Pour la ministre, ces témoignages remettent en première ligne une évidence : « Il est essentiel que les femmes sachent qu’elles ne sont pas seules et qu’elles peuvent bénéficier du soutien nécessaire. » Arianne Navarre-Marie a réitéré son engagement à autonomiser toutes les femmes, qu’elles résident en Shelter ou au sein de la communauté, afin qu’elles puissent accéder aux ressources, au soutien et aux opportunités nécessaires pour s’épanouir et faire valoir leurs droits. Elle est revenue également sur l’importance de connaître les droits humains et ceux garantis aux citoyennes mauriciennes, condition indispensable pour les faire respecter.
Dans le cadre de ce projet, Arianne Navarre-Marie a affirmé que son ministère prévoit également de traduire la loi sur les droits des femmes en créole et de la diffuser sur support audio, comme cela avait déjà été fait en 2005, puis vulgarisée dans les lieux de travail et les écoles. « C’est un projet que nous pouvons mettre en œuvre à très court terme, afin de rendre l’information accessible au plus grand nombre et de renforcer la connaissance des droits des femmes », dit-elle.
Neuf visages de la résilience
Parmi ces voix, celle de Bindhumatee Haton, mère célibataire et entrepreneure, incarne la détermination et la capacité à transformer les défis en opportunités.

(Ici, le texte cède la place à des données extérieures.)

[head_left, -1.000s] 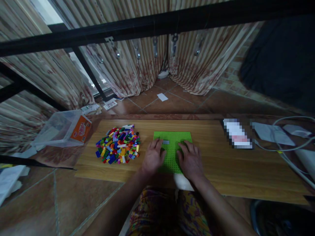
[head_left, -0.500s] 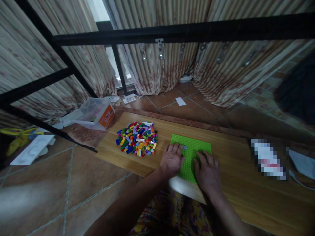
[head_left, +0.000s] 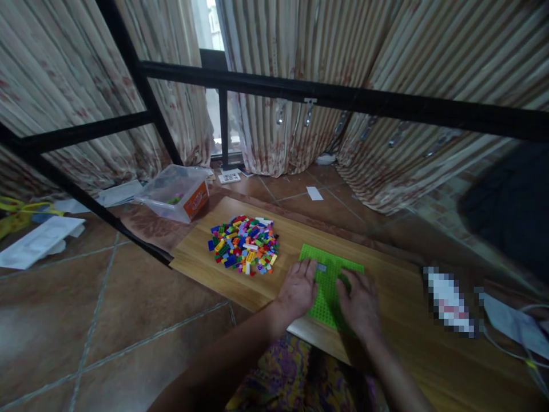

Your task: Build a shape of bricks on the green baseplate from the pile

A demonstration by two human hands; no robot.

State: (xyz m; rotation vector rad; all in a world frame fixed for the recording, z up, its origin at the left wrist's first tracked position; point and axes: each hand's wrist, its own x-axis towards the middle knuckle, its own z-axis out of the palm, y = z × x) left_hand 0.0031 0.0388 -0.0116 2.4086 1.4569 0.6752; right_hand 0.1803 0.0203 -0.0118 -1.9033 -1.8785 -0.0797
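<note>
A bright green studded baseplate [head_left: 328, 306] lies on the wooden board. My left hand [head_left: 299, 286] rests along the plate's left edge, its fingers stretched out and lying flat. Just off those fingertips, a small grey-blue brick [head_left: 321, 267] sits on the studs. Over the right side of the plate is my right hand [head_left: 359, 297], thumb and fingers apart, with nothing visible between them. To the left of my left hand, a heap of mixed coloured toy bricks [head_left: 244, 245] is spread on the board.
The wooden board [head_left: 398, 337] is low, above a tiled floor. A clear plastic bin [head_left: 171, 197] with an orange label stands beyond its left end. A black metal frame [head_left: 257, 86] crosses in front of striped curtains. A blurred-out white item [head_left: 448, 300] and a cable [head_left: 504, 346] lie at right.
The camera view has turned and tilted slightly. My right hand seems a little more raised from the plate; my left hand stays at the plate's left edge.
</note>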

Marie Noëlle Ellisac-Foy, ancienne journaliste et militante engagée, dirige aujourd’hui une entreprise spécialisée dans la communication, conciliant expertise professionnelle et engagement social. Le témoignage de Véronique Ramchurn, actuellement en reconstruction après une période d’instabilité, illustre le courage de celles qui luttent pour retrouver un foyer et une stabilité durable. Manisha, mère de trois enfants, a partagé son parcours de survivante de violences domestiques, symbole d’une reconquête de liberté.
L’histoire de Brina Nampoognah, mère et grand-mère, témoigne d’un engagement familial profond face aux ravages de la toxicomanie. Mélanie Vigier-Bérenger, psycho-sociologue et militante des droits, poursuit quant à elle son combat pour l’égalité à travers son engagement professionnel et social.
À 54 ans, Anne Marie André, en rémission d’un cancer depuis 2020, incarne la résilience et l’optimisme. Dans un registre différent mais tout aussi inspirant, Mila Reekoye, aujourd’hui conductrice au Metro-Express, défie les stéréotypes dans un métier longtemps dominé par les hommes.
Enfin, Saffiyah Edoo, autrice et citoyenne engagée, porte une voix forte sur les enjeux sociétaux contemporains. La voix de chacune des participantes, parfois tremblante, émue, fragile, courageuse ou vibrante, a profondément marqué l’échange. Si elles ont pu s’exprimer librement, elles attendent maintenant des actions concrètes.
Message fort
Au-delà des récits individuels, c’est un message collectif qui s’est dégagé de cette rencontre : les femmes aspirent au respect, à l’égalité et à une vie dans la paix et la dignité. À travers ce projet, chaque voix compte. Ces histoires ne sont pas seulement celles de neuf femmes, elles reflètent les combats, les espoirs et la résilience de nombreuses femmes mauriciennes. Ces neuf voix sont un appel à toute la société : écouter, comprendre et agir pour que l’égalité, le respect et la dignité deviennent réalité pour toutes les femmes, chaque jour.
Le projet « De femme à femmes : Échos de vie » sera diffusé le 8 mars sur la MBC, une date symbolique pour soutenir que les droits des femmes ne relèvent pas d’une célébration ponctuelle, mais d’un engagement quotidien.